=== EXERCISE ===
Give back exactly the lines of the data below, starting with the line that has "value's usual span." and going on through the line that has "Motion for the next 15".

::::::

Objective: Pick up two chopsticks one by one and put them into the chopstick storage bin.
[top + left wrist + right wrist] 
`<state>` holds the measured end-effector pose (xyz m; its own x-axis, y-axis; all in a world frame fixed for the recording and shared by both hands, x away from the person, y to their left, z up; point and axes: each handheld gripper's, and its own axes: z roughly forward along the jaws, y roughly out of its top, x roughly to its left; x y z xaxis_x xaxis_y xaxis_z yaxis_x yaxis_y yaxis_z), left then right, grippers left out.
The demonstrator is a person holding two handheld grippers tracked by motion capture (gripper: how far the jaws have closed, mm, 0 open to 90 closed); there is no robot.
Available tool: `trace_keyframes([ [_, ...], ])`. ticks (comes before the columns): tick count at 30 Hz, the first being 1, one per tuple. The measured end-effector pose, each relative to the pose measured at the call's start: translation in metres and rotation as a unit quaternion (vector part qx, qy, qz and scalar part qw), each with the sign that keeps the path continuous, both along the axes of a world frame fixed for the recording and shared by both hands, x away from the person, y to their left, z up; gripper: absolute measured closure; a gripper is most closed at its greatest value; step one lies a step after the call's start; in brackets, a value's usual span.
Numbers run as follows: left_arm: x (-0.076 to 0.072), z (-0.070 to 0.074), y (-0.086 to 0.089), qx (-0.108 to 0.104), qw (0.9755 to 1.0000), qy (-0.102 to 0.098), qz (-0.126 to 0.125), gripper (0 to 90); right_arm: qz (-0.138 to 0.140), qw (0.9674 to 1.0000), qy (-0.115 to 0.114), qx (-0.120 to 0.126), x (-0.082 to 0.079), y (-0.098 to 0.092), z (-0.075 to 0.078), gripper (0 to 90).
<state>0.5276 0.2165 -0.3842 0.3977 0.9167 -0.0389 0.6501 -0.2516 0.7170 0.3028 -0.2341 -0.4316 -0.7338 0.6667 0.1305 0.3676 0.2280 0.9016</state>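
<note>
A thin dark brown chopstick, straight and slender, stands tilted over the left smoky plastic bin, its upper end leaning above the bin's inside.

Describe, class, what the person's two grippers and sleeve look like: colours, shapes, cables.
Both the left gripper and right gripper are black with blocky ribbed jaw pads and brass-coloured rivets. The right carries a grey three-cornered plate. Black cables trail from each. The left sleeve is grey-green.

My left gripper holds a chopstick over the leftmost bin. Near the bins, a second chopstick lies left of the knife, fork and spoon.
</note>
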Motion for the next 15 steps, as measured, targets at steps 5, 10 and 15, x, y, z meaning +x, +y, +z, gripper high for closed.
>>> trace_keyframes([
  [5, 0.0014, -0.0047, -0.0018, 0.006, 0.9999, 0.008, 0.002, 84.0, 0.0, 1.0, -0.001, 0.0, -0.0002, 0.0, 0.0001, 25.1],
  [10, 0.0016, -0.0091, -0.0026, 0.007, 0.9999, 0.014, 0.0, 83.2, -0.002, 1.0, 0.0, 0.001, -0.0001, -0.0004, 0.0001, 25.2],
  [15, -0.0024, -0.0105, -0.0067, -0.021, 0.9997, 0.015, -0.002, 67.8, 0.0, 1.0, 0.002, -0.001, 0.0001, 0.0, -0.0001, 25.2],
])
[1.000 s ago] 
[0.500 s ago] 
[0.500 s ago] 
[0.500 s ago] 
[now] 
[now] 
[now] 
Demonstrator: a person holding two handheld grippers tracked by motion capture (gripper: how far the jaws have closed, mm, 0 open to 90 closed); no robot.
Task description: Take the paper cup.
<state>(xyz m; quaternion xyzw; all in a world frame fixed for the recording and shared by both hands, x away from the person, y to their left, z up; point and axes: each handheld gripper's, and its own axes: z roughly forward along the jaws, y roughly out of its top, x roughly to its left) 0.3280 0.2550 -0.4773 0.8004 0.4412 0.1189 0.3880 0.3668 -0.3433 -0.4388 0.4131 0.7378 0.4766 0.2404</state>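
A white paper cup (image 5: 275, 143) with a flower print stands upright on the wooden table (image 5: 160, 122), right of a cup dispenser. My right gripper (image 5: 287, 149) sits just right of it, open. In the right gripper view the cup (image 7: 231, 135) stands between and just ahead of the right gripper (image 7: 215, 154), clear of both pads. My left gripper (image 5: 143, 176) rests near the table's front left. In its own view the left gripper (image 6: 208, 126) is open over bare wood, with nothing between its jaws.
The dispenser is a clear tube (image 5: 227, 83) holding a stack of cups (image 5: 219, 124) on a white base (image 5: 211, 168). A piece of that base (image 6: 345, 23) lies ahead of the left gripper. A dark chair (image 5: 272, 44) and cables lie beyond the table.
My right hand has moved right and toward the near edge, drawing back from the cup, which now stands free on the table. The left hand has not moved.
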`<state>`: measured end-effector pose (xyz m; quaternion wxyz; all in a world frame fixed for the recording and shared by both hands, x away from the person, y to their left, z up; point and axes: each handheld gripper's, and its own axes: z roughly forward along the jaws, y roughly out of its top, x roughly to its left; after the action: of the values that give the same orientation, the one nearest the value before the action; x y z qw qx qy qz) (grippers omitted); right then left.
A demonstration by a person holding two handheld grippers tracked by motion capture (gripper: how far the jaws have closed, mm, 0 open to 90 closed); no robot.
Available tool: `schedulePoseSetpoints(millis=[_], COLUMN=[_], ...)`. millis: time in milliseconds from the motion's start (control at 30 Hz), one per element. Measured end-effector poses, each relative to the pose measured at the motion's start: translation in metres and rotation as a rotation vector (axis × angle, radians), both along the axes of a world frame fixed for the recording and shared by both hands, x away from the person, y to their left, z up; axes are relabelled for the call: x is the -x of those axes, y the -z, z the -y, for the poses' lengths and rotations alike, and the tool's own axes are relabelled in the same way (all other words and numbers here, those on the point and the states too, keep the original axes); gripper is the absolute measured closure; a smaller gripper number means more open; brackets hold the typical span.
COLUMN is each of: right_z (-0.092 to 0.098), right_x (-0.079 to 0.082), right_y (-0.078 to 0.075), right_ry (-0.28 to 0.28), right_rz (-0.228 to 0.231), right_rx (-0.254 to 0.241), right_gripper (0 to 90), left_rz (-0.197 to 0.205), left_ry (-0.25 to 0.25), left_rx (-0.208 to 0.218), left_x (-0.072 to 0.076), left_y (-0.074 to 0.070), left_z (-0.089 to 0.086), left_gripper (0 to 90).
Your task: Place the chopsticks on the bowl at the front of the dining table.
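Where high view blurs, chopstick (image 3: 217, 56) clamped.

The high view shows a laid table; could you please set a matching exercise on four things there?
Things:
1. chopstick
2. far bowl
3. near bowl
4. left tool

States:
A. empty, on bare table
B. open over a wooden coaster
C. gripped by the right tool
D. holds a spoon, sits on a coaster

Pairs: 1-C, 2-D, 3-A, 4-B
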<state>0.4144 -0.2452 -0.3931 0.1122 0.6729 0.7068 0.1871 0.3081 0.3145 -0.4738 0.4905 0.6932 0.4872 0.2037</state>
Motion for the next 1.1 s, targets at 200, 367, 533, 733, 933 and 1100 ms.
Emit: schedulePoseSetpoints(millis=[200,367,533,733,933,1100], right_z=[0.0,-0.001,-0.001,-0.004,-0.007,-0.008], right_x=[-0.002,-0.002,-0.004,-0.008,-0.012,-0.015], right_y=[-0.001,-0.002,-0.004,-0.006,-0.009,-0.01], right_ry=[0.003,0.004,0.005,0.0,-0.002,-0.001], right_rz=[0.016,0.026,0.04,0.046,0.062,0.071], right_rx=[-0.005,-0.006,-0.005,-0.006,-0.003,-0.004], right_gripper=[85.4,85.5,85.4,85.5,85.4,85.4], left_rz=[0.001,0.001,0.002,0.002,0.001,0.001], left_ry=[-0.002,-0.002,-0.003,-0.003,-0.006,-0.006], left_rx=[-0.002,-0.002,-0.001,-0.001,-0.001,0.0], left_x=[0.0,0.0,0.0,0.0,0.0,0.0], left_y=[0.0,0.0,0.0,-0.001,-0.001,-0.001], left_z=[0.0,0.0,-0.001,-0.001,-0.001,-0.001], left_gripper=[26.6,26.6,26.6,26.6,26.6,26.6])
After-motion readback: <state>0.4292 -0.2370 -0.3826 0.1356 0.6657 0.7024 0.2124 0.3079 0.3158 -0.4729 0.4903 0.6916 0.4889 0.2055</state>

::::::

=== RESULT OF THE TASK ===
Available tool: `trace_keyframes([ [_, ...], ])`. ticks (comes before the columns): tick count at 30 Hz, the first being 1, one per tuple. The measured end-effector pose, each relative to the pose measured at the call's start: translation in metres and rotation as a unit quaternion (vector part qx, qy, qz and scalar part qw), each with the sign that keeps the path continuous, both along the axes of a world frame fixed for the recording and shared by both hands, x away from the person, y to their left, z up; gripper: absolute measured closure; a gripper is most closed at its greatest value; step one lies a step after the call's start; in brackets, a value's usual span.
Numbers run as follows: left_arm: x (-0.076 to 0.072), z (-0.070 to 0.074), y (-0.086 to 0.089), qx (-0.108 to 0.104), qw (0.9755 to 1.0000), qy (-0.102 to 0.098), qz (-0.126 to 0.125), gripper (0 to 90); right_arm: qz (-0.138 to 0.140), qw (0.9674 to 1.0000), qy (-0.115 to 0.114), qx (-0.120 to 0.126), x (-0.082 to 0.079), y (-0.098 to 0.092), z (-0.075 to 0.078), gripper (0 to 90).
<state>0.5276 0.2165 -0.3842 0.3977 0.9167 -0.0389 0.6501 -0.2516 0.7170 0.3028 -0.2341 -0.4316 -0.7338 0.6667 0.1305 0.3676 0.2280 0.9016</state>
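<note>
A thin dark brown chopstick, straight and slender, stands tilted over the left smoky plastic bin, its upper end leaning above the bin's inside.

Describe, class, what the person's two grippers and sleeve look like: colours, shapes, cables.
Both the left gripper and right gripper are black with blocky ribbed jaw pads and brass-coloured rivets. The right carries a grey three-cornered plate. Black cables trail from each. The left sleeve is grey-green.

My left gripper holds a chopstick over the leftmost bin. Near the bins, a second chopstick lies left of the knife, fork and spoon.
</note>
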Motion for the next 15 steps, as measured, targets at steps 5, 10 and 15, x, y, z meaning +x, +y, +z, gripper high for closed.

The output is finished.